⁴ Tuen Mun Eye Center, Hong Kong Special Administrative Region, China.

Abstract

Spectral-domain optical coherence tomography (SDOCT) is a noncontact and noninvasive imaging technology offering three-dimensional (3-D), objective, and quantitative assessment of optic nerve head (ONH) in human eyes in vivo.

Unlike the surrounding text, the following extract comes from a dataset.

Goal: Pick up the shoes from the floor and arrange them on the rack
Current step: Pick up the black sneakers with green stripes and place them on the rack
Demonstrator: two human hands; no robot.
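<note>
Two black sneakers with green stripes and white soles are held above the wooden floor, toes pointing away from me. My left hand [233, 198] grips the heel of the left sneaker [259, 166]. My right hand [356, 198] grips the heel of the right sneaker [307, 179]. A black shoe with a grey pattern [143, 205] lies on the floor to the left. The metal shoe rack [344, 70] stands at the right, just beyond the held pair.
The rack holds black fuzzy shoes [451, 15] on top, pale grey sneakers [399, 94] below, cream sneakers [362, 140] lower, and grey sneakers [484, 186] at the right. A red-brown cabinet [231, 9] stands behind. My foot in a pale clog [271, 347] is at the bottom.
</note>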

The image quality of SDOCT scans is crucial for an accurate and reliable interpretation of ONH structure and for further detection of diseases. Traditionally, signal strength (SS) is used as an index to include or exclude SDOCT scans for further analysis. However, it is insufficient to assess other image quality issues such as off-centration, out of registration, missing data, motion artifacts, mirror artifacts, or blurriness, which require specialized knowledge in SDOCT for such assessment. We proposed a deep learning system (DLS) as an automated tool for filtering out ungradable SDOCT volumes. In total, 5599 SDOCT ONH volumes were collected for training (80%) and primary validation (20%). Other 711 and 298 volumes from two independent datasets, respectively, were used for external validation. An SDOCT volume was labeled as ungradable when SS was $< 5$ or when any artifacts influenced the measurement circle or $> 25 %$ of the peripheral area. Artifacts included (1) off-centration, (2) out of registration, (3) missing signal, (4) motion artifacts, (5) mirror artifacts, and (6) blurriness. An SDOCT volume was labeled as gradable when SS was $\geq 5$ , and there was an absence of any artifacts or artifacts only influenced $< 25 %$ peripheral area but not the retinal nerve fiber layer calculation circle. We developed and validated a 3-D DLS based on squeeze-and-excitation ResNeXt blocks and experimented with different training strategies. The area under the receiver operating characteristic curve (AUC), sensitivity, specificity, and accuracy were calculated to evaluate the performance. Heatmaps were generated by gradient-weighted class activation map. Our findings show that the presented DLS achieved a good performance in both primary and external validations, which could potentially increase the efficiency and accuracy of SDOCT volumetric scans quality control by filtering out ungradable ones automatically.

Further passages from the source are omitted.